Database index is very similar to the index given at the end of a book. A DB table index is essentially a copy of certain  column(s) of the table along with the pointers to the actual memory location of the record that are stored in a specific way for easy retrieval.

Database index

So, why do we need an index?

For just the same reason why we would use an index in a book! Yes! It is for faster retrieval of data from the table. It makes better sense only for those tables which hold millions of records and doing a full-table scan for retrieval of data would be an over-kill!

The index however comes with its own cost – of course, the extra memory space. But it’s not just that… We’ll discover more on the way!

How is the index stored and how does it work?

This, by itself is a research topic. But as we saw – the primary purpose of index is to make the retrieval faster – which means, the index should be stored in such a way that accessing the elements in it should be sub-linear or of constant time (if possible). Else, the whole point of keeping an index would go waste.

The most commonly used structure is B-tree which has log(n) lookup time and stores the elements in sorted way. We can also have HashMap implementation which has a constant time lookup – O(1) – however, it has no ordering!

Database index

If you are wondering “So what? Why do I need to bother about ordering now?“, then think of a scenario where you want to select all those students who were born before 1990 or students who have scored > 60 where ordering does matter.
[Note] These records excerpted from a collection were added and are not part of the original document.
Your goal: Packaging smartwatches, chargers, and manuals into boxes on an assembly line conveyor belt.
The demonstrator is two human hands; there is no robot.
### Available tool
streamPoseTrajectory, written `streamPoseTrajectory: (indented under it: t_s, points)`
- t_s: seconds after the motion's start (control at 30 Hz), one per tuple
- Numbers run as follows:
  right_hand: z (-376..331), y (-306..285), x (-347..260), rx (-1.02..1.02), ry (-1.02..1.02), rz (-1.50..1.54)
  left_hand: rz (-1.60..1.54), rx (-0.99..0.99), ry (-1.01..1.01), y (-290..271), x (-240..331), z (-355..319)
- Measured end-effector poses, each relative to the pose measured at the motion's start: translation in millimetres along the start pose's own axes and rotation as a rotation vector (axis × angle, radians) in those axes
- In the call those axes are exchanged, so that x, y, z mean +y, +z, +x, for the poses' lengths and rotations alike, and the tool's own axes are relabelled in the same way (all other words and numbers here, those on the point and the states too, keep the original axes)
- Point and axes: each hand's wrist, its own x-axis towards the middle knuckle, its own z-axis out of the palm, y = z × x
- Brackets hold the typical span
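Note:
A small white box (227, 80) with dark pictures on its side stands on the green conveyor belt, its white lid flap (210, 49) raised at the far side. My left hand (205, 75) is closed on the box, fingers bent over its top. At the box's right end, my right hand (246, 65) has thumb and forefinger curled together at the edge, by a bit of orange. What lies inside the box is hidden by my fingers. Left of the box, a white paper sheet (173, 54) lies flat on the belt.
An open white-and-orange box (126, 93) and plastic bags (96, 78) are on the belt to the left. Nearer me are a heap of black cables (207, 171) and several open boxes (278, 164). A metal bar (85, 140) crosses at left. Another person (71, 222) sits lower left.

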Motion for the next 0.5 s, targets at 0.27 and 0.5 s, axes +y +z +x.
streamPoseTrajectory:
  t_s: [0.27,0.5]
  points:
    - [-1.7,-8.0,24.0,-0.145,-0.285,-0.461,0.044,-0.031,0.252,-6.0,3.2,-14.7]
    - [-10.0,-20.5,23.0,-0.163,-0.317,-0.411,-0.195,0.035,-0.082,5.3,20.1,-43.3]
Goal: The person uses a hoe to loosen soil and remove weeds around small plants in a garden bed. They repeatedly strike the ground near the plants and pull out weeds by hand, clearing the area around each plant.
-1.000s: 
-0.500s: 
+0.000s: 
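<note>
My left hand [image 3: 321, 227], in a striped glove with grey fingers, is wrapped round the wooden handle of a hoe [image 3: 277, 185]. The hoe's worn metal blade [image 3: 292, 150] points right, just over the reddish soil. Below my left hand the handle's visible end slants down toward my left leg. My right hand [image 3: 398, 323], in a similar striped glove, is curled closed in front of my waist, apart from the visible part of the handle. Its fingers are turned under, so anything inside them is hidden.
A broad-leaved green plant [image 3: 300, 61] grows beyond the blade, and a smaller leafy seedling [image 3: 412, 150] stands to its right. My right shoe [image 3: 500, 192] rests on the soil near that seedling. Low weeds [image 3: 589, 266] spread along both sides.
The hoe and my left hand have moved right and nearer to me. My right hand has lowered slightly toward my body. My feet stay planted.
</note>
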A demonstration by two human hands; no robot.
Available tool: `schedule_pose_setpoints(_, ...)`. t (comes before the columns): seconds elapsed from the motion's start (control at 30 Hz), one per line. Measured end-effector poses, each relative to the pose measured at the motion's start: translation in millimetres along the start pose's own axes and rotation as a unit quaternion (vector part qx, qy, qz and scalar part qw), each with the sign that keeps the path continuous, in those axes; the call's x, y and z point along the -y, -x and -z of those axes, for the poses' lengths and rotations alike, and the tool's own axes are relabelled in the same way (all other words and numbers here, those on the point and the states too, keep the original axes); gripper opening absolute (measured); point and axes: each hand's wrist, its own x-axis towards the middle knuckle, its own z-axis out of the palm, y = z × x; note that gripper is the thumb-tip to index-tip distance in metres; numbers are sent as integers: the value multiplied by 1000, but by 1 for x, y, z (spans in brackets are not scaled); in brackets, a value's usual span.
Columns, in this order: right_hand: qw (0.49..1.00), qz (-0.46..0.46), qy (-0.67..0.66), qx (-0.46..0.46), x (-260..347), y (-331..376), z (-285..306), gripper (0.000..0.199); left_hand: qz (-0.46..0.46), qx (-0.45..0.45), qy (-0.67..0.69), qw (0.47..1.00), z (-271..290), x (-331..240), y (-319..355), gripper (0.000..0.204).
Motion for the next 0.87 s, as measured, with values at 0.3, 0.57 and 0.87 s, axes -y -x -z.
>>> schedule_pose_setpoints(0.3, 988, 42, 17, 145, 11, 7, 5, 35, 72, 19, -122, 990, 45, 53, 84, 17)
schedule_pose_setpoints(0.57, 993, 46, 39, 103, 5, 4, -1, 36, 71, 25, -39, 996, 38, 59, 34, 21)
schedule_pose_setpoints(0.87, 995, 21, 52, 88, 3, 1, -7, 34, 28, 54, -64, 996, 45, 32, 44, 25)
In that case, indexing the correct column using a B-Tree would be of more help because HashMap has no way of telling you anything about order!

An appropriate data structure should be chosen based on the requirements of data. There is also a data structure called R-Tree when you have requirements related to spatial ordering – like you want to find the petrol bunk within 2 km radius of your current location! (Wikipedia would give you other types of indexes available)

And… what are the costs involved?

As mentioned earlier, space is definitely a big cost involved. You will incur more space when there are billions of records. And, you should also be updating your index whenever your table is updated. Having a b-tree index means sorting the tree every time an insert / delete / update happens.

Is it worth it?

Index may not be worth it if you are trying to use it for those tables which hardly get any lookup queries! You need index only when there are more searching operations! Else, Index is a mere waste of space and processing time.

And, furthermore, indexing column should be wisely chosen! Mostly the primary keys are chosen for index by default in the DBMS. Because, the indexing column should be as unique as possible! Else, it would again end up as a linear search and wouldn’t help much in optimizing the performance. Having a cardinality of 2 would just divide the data into 2 sets whereas a cardinality of 1000 would return 1000 records.

An important point to note here is – your index is not always guaranteed to be used! You can’t force the DBMS to use it in any query. The query optimizer makes the decision for every query based on how much performance improvement is possible with the given index. And the query optimizer will avoid using the index if the cardinality is less than 30% of the record number, effectively making the index a waste of space.